Recorded data:

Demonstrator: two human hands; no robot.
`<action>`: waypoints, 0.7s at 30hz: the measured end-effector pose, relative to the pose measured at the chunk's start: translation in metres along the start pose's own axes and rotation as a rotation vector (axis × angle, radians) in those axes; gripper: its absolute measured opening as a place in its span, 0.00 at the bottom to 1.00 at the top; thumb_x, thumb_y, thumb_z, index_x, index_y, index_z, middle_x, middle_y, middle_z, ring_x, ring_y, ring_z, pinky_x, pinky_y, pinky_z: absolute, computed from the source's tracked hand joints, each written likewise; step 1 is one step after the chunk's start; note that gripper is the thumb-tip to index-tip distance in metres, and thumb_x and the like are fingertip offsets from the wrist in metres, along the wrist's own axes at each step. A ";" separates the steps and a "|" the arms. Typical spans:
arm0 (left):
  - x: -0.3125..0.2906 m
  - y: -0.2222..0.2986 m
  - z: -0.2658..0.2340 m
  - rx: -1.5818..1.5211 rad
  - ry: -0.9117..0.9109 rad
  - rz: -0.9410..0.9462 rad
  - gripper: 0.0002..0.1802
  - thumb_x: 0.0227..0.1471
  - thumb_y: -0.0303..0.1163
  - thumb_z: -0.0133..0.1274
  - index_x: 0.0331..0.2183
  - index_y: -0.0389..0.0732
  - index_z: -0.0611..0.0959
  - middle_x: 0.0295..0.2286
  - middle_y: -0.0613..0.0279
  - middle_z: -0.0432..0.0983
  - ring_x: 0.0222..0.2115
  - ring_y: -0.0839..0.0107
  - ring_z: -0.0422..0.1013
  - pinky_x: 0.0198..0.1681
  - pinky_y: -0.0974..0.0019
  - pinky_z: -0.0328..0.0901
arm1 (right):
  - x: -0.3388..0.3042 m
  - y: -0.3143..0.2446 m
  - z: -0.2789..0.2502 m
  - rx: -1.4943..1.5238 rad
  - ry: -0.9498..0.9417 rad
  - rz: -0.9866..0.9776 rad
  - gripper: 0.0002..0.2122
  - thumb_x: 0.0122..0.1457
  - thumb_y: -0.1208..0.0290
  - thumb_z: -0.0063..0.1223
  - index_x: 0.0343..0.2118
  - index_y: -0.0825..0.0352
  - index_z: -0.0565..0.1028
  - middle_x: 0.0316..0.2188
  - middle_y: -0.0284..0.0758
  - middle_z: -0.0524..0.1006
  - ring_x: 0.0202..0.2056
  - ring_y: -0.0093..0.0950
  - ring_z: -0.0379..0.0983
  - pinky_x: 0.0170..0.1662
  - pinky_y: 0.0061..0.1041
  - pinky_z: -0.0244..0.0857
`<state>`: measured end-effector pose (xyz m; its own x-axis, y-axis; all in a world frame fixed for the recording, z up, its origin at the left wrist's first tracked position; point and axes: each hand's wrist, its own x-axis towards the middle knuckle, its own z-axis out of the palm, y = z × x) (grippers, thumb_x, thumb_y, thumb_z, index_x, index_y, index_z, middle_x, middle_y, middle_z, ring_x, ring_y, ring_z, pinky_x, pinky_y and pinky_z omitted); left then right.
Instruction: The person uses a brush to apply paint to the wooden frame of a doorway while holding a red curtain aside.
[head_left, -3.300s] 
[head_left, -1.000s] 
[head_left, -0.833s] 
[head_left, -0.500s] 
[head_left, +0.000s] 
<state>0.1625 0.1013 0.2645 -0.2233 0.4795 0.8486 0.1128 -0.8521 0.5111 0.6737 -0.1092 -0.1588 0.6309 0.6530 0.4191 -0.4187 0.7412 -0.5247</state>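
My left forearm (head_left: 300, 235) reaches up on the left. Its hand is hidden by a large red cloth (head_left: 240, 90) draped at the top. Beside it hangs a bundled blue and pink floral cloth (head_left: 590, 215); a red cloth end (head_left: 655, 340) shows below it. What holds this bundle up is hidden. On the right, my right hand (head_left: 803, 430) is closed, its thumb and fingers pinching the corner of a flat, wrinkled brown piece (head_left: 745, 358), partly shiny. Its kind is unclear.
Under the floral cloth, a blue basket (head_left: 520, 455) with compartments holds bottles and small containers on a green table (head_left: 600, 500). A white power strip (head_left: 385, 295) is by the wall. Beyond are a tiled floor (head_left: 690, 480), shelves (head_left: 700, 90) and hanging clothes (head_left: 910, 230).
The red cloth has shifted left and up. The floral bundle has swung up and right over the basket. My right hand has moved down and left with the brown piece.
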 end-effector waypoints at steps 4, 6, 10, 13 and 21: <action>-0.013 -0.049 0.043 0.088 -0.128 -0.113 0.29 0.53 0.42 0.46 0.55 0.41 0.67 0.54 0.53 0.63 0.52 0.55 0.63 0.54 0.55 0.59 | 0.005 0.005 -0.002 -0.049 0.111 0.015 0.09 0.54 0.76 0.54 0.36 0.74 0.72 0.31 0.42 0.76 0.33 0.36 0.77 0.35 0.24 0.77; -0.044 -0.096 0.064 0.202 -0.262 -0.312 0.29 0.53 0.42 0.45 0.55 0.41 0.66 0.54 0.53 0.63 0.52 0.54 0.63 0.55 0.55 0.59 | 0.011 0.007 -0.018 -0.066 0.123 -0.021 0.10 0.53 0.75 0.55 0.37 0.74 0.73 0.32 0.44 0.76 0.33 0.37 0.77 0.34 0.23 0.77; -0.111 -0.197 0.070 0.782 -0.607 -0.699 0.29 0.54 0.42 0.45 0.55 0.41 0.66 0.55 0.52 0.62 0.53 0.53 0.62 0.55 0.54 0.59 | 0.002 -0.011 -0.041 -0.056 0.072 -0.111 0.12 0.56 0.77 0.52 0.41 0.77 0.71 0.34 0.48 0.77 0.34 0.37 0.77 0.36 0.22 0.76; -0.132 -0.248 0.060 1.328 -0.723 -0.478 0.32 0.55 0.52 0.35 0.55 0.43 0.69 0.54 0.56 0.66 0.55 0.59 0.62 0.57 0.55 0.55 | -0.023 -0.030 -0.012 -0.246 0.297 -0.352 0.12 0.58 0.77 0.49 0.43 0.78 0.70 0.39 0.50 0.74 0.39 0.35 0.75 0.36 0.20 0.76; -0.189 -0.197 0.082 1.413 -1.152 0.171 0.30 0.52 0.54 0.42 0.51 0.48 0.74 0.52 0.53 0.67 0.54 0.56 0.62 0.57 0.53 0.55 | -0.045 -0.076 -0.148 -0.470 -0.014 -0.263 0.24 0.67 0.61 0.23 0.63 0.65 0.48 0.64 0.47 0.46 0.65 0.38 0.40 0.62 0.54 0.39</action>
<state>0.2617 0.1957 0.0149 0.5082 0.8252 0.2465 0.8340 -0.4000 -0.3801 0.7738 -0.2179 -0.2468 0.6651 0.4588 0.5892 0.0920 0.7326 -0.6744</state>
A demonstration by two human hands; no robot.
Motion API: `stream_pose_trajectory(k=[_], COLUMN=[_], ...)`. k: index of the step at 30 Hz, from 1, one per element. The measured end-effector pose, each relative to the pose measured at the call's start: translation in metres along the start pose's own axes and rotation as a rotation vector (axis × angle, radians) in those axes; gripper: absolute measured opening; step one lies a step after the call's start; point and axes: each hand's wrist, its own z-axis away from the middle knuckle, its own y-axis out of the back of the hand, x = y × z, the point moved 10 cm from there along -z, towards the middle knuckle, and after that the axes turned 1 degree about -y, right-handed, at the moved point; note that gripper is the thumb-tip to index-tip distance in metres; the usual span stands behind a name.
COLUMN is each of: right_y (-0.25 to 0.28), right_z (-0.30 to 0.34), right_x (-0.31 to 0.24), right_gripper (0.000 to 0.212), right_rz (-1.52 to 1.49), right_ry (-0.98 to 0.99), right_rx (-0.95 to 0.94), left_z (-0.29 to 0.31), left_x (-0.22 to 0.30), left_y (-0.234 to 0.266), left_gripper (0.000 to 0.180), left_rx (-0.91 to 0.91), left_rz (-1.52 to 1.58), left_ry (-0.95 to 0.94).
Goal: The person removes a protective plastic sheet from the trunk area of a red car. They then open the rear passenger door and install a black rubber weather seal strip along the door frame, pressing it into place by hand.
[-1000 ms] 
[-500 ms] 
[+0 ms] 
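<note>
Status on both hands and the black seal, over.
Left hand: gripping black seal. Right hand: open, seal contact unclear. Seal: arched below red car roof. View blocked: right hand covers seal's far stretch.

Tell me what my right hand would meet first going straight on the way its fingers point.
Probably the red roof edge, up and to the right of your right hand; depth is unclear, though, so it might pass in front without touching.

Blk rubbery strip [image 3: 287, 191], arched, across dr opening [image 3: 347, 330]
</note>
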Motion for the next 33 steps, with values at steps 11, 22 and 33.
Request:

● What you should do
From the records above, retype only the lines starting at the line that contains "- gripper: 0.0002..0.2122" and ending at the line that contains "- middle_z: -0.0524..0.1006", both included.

● Output
  - gripper: 0.0002..0.2122
  - thumb_x: 0.0122..0.1457
  - thumb_y: -0.1208..0.0290
  - thumb_z: -0.0063..0.1223
  - index_x: 0.0343..0.2118
  - index_y: -0.0825..0.0352
  - index_z: -0.0565..0.1028
  - middle_x: 0.0316..0.2188
  - middle_y: -0.0284..0.0758
  - middle_z: -0.0524..0.1006

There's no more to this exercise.